I pulled the curtain to the side revealing the front of the cab and the wide window with dark expanses rolling into the distance. The driver was a big greasy man like a beach ball covered in sun tan lotion. He kept his jeans up with suspenders.

“Boy, you bout the dumbest fucking thing I done met out here.” He was holding a black plastic square with metal prongs. He pushed a button and a bolt of tiny blue lightning flashed along with the cracking sound of an electrical storm in miniature. “Coulda tazed yo ass.” When he smiled, his beard opened up to reveal the gray tops of otherwise yellow teeth. “Out cold. Do what I want with ya.”

I shuffled up through the curtain and plopped into the passenger seat.

“Where are we?”



I noticed a copy of Conversations with God, on the floor of the trucks cab.

“Here,” he said, handing me the taser. “You hold on to that. If you’re gonna be runn’n round out here best have a way to defend yourself.”

More than anything, this was a gesture to let me know I was safe.

I took it.

“Thought you was a lizard at first. Wouldn’t a picked you up.” He took a shallow pull from a bottle of Mountain Dew. “You held that door for me back in the Waffle House, though. Thought to myself, that boy has manners. Ain’t no lizard, or killer for that matter, got manners that good.”

“What’s a lizard?” I asked through a yawn.

“What’s a lizard?” he repeated. “A Lot Lizard. A whore.” He turned up the radio. Skynrd.

I said I’m beggin’ for mercy, won’t you take me if you please.

I hit the button on the taser and watched the lightning jump the gap between the pair of metal tongs.

“Careful,” he said.

It was still a little hazy. I had gone forty hours without sleep before finding Orleans. Orleans, or Orl’ins as he pronounced it, was the drivers name it turned out. I barely remember a middle-aged mother handing me a ten dollar bill in the parking lot of a truck stop. I must have asked for it. Maybe not. I hadn’t eaten in a couple of days, and ten dollars goes a long way at a Waffle House. Two grilled cheese sandwhiches, a couple of scrambleds, and a cup of coffee still left a buck for tip.

I’d been looking for rides in the parking lot. No luck. Orleans had passed me by on his way into the Waffle House. He was heading in as I was heading out. I remember that now.

I remember holding the door for him, too. I nodded and may even have added an earnest, “thank you, sir.”

I was a polite kid.

Catholic school boy.

After eating I hit the on ramp hoping for someone to take me towards Georgia. I had friends there, and in my mind at the time it made as much sense as anything to head to Georgia and start over. The trip back to Chicago was too long, and besides I didn’t want to backtrack.

Georgia was the plan, but I’d settle for anything other than Arkansas.

Orleans stopped. I got in and fell asleep before a word was spoken.

“You about my boys age,” Orleans yelled over Skynrd.

I was still fingering the taser.


I nodded

A few minutes later he stopped the truck.
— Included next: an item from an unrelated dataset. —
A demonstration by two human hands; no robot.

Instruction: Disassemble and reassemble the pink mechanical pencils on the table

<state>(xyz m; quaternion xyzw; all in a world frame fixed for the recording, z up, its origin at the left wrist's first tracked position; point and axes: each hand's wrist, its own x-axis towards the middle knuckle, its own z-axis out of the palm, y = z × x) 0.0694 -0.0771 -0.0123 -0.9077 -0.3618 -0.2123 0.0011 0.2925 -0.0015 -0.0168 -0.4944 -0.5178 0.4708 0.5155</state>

“Get in back,” he said. “Just in case someone from the company’s out here. Not s’posed to pick people up.”

I got into the cot and covered myself with the sweat stained blanket until he came back with a big paper bag full of Burger King.

I ate fast while he sipped on a coke.

“Not hungry?” I asked through a mouth full of beef, mayo, bacon and cheese all ground to a paste.

“No appetite.” He said lifting his shirt. “Not no more.” There was a scar across his belly like the one from my mom’s cesarian. “Had my stomach stapled.” He pulled his shirt back down. “Barely eat no more.”

I don’t remember if I slept that night, or if we talked, or sat in silence. I imagine we talked, as Orleans was a talker, and I imagine he told me all sorts of stories that I wish I remembered now. But if he did tell me, I don’t remember. Not most of them anyway. I know, however, that he had been a roadie for ZZ Top for a long time, and a drinker, and a philanderer, and that now he was none of those things.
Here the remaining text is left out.